---------- DATA EXCERPT

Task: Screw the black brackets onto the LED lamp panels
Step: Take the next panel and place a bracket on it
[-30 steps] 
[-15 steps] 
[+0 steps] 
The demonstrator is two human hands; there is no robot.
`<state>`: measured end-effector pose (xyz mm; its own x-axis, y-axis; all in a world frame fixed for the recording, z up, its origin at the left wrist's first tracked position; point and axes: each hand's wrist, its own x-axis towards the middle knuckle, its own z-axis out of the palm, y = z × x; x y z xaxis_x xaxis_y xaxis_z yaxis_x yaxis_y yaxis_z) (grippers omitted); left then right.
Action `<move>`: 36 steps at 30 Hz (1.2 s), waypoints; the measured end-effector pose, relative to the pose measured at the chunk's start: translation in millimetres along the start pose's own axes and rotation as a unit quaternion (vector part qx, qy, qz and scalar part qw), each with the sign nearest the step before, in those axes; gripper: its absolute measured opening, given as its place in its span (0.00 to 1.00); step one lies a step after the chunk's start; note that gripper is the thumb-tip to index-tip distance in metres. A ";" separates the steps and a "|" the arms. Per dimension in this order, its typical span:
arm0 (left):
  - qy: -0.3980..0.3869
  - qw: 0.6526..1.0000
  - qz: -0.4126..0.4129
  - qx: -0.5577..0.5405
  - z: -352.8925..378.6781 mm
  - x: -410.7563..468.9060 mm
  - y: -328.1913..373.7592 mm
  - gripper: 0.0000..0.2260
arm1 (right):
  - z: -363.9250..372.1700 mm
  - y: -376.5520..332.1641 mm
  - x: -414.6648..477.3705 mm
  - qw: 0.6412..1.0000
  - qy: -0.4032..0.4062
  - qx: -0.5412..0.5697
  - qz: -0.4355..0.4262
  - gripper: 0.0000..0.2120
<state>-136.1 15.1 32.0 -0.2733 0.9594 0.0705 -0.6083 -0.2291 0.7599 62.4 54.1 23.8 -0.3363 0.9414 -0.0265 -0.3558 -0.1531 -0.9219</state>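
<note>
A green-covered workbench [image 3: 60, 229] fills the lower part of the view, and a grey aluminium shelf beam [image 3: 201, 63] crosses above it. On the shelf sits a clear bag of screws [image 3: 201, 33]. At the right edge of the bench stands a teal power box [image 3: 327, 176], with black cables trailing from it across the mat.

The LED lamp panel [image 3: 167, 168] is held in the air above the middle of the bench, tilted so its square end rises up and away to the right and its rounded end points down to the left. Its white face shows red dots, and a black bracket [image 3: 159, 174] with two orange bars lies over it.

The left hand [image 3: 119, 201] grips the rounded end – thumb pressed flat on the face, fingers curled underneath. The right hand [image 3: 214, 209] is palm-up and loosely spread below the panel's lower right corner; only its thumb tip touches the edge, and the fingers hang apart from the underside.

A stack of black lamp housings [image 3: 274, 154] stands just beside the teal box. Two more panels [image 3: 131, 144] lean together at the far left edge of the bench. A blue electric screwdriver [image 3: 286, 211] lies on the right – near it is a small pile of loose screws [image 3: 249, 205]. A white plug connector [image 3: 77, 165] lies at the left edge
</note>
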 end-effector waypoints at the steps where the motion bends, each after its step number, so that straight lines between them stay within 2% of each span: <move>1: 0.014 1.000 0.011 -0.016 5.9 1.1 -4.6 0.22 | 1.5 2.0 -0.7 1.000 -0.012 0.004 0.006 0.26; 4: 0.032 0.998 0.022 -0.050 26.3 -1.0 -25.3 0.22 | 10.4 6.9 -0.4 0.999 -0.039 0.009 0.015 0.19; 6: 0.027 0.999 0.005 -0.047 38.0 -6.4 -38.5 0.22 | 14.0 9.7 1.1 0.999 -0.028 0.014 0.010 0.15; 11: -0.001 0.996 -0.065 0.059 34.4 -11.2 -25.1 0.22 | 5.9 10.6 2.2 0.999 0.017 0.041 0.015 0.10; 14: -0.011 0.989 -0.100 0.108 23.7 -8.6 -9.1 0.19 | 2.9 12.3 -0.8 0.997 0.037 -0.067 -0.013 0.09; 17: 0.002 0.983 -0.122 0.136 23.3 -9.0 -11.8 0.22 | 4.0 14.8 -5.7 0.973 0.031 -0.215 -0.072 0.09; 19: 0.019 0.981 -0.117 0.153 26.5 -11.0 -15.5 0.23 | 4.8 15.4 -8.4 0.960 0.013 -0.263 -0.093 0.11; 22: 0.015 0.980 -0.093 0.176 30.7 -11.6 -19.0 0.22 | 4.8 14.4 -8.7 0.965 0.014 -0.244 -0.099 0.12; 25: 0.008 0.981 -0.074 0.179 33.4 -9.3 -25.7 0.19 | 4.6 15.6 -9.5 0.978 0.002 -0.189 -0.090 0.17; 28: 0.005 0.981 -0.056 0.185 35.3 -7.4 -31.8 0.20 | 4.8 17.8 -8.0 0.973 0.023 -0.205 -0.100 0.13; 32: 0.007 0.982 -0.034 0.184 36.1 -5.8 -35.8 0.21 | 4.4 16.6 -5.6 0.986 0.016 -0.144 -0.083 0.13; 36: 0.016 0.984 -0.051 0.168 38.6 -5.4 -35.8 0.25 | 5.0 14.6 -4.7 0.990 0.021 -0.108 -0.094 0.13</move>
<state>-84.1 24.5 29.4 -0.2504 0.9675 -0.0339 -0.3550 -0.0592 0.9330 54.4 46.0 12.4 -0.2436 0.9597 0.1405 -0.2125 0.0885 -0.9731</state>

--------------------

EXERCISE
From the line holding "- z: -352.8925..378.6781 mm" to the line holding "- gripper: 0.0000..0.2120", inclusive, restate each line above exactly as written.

REPLY
  - z: -352.8925..378.6781 mm
  - x: -410.7563..468.9060 mm
  - y: -328.1913..373.7592 mm
  - gripper: 0.0000..0.2260
arm1 (right):
  - z: -363.9250..372.1700 mm
  - y: -376.5520..332.1641 mm
  - x: -414.6648..477.3705 mm
  - qw: 0.6412..1.0000
  - qy: -0.4032..0.4062
  - qx: -0.5412..0.5697
  - qz: -0.4355..0.4262
  - gripper: 0.0000..0.2120

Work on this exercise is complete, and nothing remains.